--- RECORDED INFORMATION Enclosed Below ---

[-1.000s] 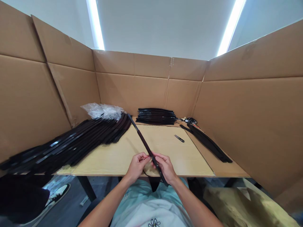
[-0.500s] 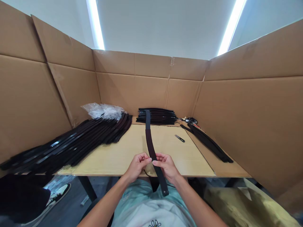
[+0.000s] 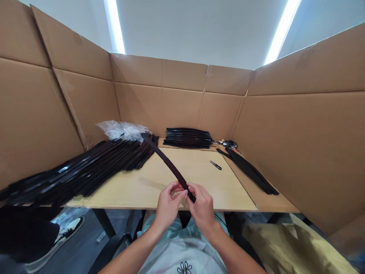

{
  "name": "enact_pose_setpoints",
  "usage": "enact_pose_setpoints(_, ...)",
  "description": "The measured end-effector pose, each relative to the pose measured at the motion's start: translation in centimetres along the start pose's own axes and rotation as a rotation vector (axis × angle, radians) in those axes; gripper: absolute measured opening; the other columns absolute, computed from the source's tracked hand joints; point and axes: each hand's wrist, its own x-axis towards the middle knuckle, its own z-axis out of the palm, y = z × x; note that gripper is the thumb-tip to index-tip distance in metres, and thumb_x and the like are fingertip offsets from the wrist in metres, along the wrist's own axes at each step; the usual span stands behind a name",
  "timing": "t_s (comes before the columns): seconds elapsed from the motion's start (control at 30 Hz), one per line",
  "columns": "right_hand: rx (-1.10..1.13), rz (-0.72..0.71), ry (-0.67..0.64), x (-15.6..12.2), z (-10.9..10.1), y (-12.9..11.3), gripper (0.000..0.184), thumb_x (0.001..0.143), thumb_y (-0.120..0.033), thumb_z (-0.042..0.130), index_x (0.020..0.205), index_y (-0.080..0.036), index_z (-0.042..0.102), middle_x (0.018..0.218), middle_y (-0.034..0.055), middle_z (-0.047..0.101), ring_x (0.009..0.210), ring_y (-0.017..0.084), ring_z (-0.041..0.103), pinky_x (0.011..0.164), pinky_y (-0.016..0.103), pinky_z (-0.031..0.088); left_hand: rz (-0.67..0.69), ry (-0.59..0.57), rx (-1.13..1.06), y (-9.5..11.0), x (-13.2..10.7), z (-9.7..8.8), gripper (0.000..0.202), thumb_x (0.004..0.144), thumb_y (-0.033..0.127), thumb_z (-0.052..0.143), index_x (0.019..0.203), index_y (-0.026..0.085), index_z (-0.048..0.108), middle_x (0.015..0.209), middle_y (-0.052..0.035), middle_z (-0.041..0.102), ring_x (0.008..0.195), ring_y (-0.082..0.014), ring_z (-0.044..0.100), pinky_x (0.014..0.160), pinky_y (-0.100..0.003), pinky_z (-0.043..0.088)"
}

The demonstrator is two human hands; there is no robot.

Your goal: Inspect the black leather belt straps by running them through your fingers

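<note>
Item: black strip (image 3: 168,164), near end pinched by closed fingers of left hand (image 3: 169,203) and right hand (image 3: 203,208) at the table (image 3: 134,190) edge, long axis running between 10 and 11 o'clock, far tip over the strip pile (image 3: 94,169).

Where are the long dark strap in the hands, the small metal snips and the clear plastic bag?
Long dark strap (image 3: 168,164): head view, its free middle stretch.
Small metal snips (image 3: 216,164): head view, middle of body.
Clear plastic bag (image 3: 122,129): head view, crumpled centre.

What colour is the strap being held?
The strap is plain black; the head view shows it best.
</note>
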Motion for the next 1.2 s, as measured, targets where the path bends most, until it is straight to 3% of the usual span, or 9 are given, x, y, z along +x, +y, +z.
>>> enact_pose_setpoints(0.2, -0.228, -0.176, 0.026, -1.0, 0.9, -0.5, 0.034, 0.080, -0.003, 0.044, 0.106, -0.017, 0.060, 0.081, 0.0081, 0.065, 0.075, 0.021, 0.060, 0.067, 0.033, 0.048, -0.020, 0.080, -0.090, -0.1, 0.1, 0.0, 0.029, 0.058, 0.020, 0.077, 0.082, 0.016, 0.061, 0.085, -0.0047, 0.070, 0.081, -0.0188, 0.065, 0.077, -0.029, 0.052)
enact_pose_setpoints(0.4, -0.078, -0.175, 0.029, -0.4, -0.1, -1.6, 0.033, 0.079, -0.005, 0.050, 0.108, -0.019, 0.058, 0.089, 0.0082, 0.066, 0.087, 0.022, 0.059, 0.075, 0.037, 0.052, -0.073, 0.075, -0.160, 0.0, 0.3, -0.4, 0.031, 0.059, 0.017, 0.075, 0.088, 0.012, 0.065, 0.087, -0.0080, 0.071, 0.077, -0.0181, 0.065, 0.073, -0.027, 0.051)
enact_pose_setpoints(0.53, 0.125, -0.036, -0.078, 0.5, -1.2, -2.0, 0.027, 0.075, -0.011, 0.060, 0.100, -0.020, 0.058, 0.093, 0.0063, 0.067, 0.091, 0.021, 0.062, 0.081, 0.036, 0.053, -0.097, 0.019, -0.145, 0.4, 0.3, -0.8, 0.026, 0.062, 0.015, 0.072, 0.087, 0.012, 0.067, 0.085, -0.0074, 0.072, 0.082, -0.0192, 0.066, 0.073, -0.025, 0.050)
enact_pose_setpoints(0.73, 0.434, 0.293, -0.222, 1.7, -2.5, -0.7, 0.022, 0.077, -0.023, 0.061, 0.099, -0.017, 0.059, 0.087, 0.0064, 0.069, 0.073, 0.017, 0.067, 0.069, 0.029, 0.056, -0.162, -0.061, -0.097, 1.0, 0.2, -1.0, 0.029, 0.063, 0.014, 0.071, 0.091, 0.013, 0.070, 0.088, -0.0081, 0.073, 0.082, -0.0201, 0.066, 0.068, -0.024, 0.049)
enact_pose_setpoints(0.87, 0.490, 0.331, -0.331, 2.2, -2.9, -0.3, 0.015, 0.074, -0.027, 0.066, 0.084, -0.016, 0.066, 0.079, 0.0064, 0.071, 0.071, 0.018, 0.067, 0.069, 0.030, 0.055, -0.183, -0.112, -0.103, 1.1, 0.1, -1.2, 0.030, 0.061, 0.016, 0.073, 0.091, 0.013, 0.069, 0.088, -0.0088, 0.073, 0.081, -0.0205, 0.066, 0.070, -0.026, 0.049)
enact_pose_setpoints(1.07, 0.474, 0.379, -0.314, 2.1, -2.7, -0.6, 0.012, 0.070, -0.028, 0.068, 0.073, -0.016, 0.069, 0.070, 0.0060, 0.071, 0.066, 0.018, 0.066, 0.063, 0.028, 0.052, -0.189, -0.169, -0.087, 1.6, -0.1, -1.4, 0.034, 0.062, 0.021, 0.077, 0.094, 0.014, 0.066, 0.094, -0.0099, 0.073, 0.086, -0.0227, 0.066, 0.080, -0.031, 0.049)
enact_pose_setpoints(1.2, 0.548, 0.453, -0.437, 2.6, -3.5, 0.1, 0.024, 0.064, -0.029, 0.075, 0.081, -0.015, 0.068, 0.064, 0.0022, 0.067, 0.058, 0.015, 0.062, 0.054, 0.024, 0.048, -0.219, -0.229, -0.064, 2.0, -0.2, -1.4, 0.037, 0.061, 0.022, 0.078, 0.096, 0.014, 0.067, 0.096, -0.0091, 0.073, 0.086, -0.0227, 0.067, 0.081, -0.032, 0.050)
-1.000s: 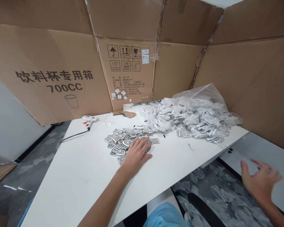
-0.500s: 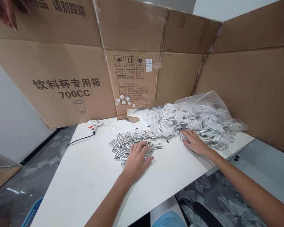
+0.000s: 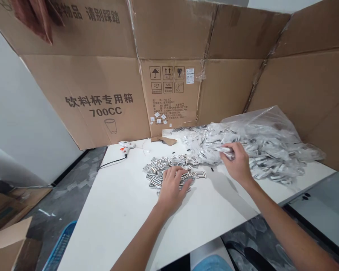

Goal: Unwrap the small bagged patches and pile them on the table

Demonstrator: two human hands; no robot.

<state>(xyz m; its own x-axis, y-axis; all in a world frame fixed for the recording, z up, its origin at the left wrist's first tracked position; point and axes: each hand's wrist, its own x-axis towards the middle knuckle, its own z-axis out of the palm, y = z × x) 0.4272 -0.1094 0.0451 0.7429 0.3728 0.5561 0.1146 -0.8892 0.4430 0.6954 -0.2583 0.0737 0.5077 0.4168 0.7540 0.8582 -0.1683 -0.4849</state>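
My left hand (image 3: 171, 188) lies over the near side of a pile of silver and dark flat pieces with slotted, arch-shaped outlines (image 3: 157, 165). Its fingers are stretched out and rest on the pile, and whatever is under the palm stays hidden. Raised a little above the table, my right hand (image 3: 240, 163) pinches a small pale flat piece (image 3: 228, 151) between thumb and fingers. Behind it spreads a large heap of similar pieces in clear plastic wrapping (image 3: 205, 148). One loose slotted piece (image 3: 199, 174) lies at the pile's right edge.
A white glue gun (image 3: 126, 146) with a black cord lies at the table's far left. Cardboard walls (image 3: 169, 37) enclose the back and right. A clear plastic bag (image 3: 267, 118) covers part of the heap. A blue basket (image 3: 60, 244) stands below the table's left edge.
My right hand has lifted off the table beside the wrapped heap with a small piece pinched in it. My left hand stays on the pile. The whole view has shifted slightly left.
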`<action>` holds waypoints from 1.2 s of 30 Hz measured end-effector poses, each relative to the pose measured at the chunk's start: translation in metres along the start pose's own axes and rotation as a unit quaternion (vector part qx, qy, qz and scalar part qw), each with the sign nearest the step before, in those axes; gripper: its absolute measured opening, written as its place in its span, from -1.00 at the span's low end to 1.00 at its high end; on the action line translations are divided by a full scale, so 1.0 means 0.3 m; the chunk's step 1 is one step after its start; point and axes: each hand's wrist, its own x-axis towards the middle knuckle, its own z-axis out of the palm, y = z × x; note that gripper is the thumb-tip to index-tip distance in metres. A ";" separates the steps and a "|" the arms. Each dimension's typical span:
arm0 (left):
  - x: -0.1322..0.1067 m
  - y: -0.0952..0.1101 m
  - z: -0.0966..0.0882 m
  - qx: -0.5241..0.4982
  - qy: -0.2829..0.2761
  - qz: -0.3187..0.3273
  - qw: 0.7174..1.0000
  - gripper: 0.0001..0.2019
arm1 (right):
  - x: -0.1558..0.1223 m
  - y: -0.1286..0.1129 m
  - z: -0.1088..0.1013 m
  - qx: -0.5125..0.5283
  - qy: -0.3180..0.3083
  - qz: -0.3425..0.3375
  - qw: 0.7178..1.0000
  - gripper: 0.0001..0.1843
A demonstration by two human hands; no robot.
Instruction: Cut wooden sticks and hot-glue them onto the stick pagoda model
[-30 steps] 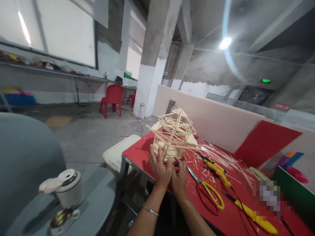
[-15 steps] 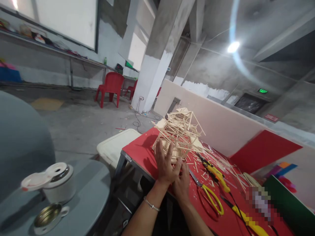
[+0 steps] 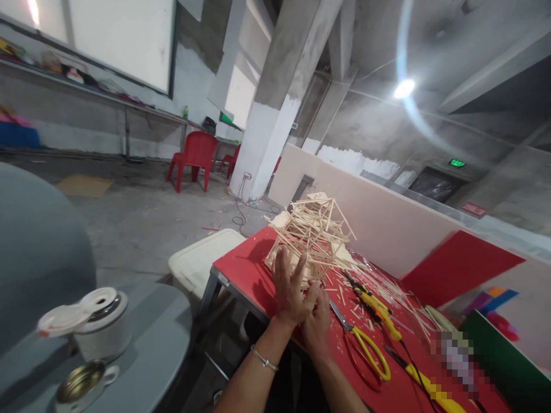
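A model house of thin wooden sticks (image 3: 314, 232) stands tilted on the red table (image 3: 245, 267) near its left corner. My left hand (image 3: 291, 287) has its fingers spread and rests against the model's near lower side; a thin bracelet is on that wrist. My right hand (image 3: 317, 322) sits just below and behind the left one at the model's base. Its fingers are covered by my left hand, so I cannot see what they do.
Yellow-handled scissors (image 3: 365, 347), yellow cutters (image 3: 377, 308), another yellow tool (image 3: 434, 390) and loose sticks (image 3: 404, 298) lie to the right. A white bin (image 3: 200, 264) sits left of the table, a lidded white pot (image 3: 97, 327) and metal cup (image 3: 84, 381) on a grey surface. A beige partition (image 3: 379, 221) stands behind.
The stick model has gone from upright to leaning over. My left hand has moved right, across my right hand, with its fingers still spread on the model.
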 end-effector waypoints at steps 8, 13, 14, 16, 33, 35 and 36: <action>-0.003 -0.002 -0.002 -0.011 0.001 0.006 1.000 -0.21 | 0.008 0.029 0.005 0.003 -0.001 -0.009 1.000 -0.61; -0.002 -0.005 0.000 -0.013 0.002 0.010 1.000 -0.23 | 0.006 0.008 0.005 0.003 0.007 -0.010 1.000 -0.62; -0.002 -0.005 0.001 -0.014 0.002 0.011 1.000 -0.22 | 0.005 0.003 0.005 0.003 0.008 -0.010 1.000 -0.63; -0.002 -0.006 0.002 -0.011 0.002 0.011 1.000 -0.22 | 0.004 -0.004 0.006 0.003 0.010 -0.008 1.000 -0.65; 0.000 -0.002 -0.004 -0.018 -0.012 -0.002 1.000 -0.21 | 0.006 -0.002 0.007 -0.007 0.011 -0.010 1.000 -0.58; 0.002 -0.002 -0.004 -0.021 -0.011 -0.001 1.000 -0.21 | 0.005 -0.004 0.007 -0.005 0.010 -0.010 1.000 -0.57; 0.003 -0.003 -0.004 -0.022 -0.010 0.000 1.000 -0.22 | 0.005 -0.003 0.007 -0.005 0.011 -0.011 1.000 -0.57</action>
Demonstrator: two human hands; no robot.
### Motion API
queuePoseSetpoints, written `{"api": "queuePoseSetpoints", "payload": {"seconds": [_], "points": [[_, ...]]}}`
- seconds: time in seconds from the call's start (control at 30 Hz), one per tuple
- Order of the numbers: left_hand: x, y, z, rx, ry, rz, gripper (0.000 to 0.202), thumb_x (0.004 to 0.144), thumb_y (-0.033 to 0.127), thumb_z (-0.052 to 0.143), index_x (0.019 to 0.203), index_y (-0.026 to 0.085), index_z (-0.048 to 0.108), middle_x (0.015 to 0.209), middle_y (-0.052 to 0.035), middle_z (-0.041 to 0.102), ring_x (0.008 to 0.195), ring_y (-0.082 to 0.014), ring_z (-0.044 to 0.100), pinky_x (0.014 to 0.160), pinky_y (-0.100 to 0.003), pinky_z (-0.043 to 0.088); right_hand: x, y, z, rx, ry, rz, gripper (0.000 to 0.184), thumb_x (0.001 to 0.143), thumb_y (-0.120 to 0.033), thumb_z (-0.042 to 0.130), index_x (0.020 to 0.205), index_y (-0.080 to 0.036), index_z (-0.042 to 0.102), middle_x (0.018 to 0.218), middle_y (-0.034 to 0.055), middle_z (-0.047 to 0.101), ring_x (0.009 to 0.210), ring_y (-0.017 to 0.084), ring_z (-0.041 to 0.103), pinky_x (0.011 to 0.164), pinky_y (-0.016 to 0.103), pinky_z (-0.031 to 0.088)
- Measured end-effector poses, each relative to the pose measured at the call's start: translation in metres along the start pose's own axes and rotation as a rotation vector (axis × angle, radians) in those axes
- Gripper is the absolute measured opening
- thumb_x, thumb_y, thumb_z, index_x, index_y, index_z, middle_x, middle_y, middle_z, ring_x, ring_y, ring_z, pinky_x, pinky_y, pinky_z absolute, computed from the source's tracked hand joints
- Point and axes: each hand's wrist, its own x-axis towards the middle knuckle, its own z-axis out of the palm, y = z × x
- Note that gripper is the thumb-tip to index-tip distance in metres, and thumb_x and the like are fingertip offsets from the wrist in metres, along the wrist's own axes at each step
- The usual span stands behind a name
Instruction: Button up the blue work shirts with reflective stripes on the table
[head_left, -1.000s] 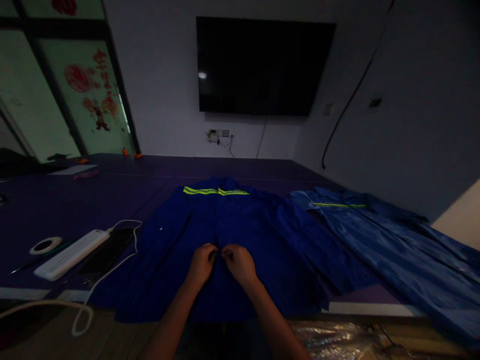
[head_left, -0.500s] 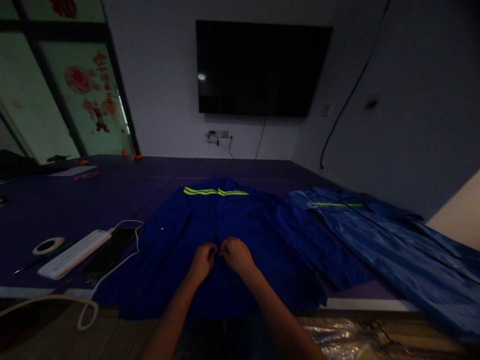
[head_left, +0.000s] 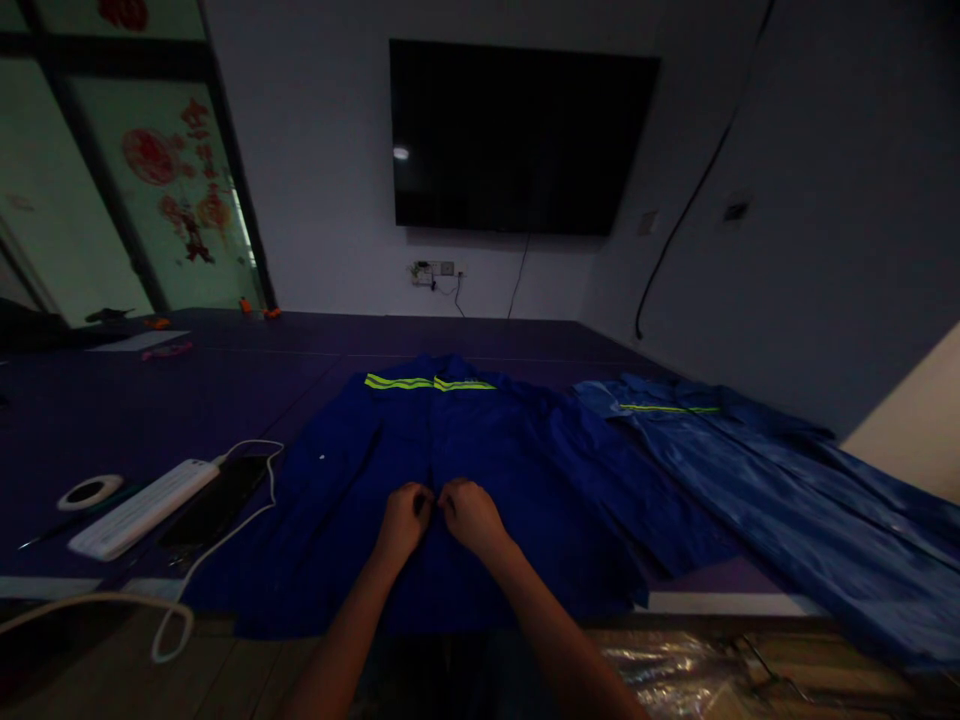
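Observation:
A dark blue work jacket point(head_left: 510, 450) with yellow-green reflective strips across its chest lies spread on the purple table, its collar away from me. On its front opening, about halfway down, my left hand point(head_left: 406, 515) and my right hand point(head_left: 470, 512) meet almost fingertip to fingertip. Both have curled, pinching fingers on the edges of the jacket front. Whether a button or only cloth is between the fingers is too dark to see.
A lighter blue garment point(head_left: 712, 450) lies to the right, hanging over the table edge. On the left are a white power strip point(head_left: 142, 508), a black phone point(head_left: 215, 500), a white cable point(head_left: 247, 515) and a white ring-shaped object point(head_left: 90, 492). Clear plastic wrapping point(head_left: 667, 665) shows below the table edge.
Both hands stay at the same place on the jacket front, with only slight finger movement. The whole view has shifted slightly.

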Motion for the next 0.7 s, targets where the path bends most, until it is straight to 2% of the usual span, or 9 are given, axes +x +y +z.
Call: {"api": "queuePoseSetpoints", "payload": {"seconds": [0.2, 0.37, 0.7], "points": [[0.001, -0.001, 0.002, 0.001, 0.011, 0.032, 0.015, 0.073, 0.013, 0.047, 0.065, 0.015, 0.060, 0.067, -0.0033, 0.059, 0.064, -0.0131, 0.056, 0.061, -0.024, 0.041, 0.007, 0.008, 0.014, 0.245, 0.008, 0.168, 0.020, 0.075, -0.012, 0.049, 0.078, -0.016, 0.069, 0.083, 0.0049, 0.069, 0.077, 0.014, 0.063, 0.065, 0.019, 0.042], [0.000, 0.000, 0.000, -0.031, -0.005, 0.019, 0.015, 0.072, 0.017, 0.047, 0.063, 0.015, 0.060, 0.065, -0.0027, 0.058, 0.062, -0.0129, 0.055, 0.059, -0.023, 0.041, 0.011, 0.009, 0.019, 0.290, 0.015, 0.256, 0.019, 0.075, -0.018, 0.051, 0.073, -0.015, 0.069, 0.075, 0.0062, 0.069, 0.073, 0.017, 0.064, 0.060, 0.021, 0.041], [0.003, -0.004, 0.000, -0.082, -0.016, -0.053, 0.014, 0.068, 0.018, 0.050, 0.058, 0.015, 0.058, 0.067, -0.0018, 0.058, 0.065, -0.0123, 0.055, 0.063, -0.024, 0.042, -0.003, 0.008, 0.021, 0.275, 0.131, 0.105, 0.018, 0.077, -0.009, 0.046, 0.078, -0.017, 0.062, 0.078, 0.0035, 0.065, 0.073, 0.014, 0.059, 0.066, 0.021, 0.039]]}}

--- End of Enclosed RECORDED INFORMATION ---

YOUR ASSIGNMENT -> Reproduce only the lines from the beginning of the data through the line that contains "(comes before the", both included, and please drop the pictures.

WORKED SOLUTION ->
[-1.000s] 
[-0.500s] 
[+0.000s] 

{
  "name": "enact_pose_setpoints",
  "usage": "enact_pose_setpoints(_, ...)",
  "description": "The measured end-effector pose, each relative to the pose measured at the motion's start: translation in centimetres along the start pose's own axes and rotation as a rotation vector (axis × angle, radians) in those axes; gripper: absolute measured opening; the other columns absolute, computed from the source's tracked hand joints; point and axes: each hand's wrist, its own x-axis towards the middle knuckle, its own z-axis out of the palm, y = z × x; note that gripper is the thumb-tip to index-tip distance in metres, and thumb_x and the like are fingertip offsets from the wrist in metres, along the wrist's own axes at each step; the usual span stands behind a name",
  "timing": "t_s (comes before the columns): seconds elapsed from the motion's start (control at 30 Hz), one per line",

No additional answer is needed here.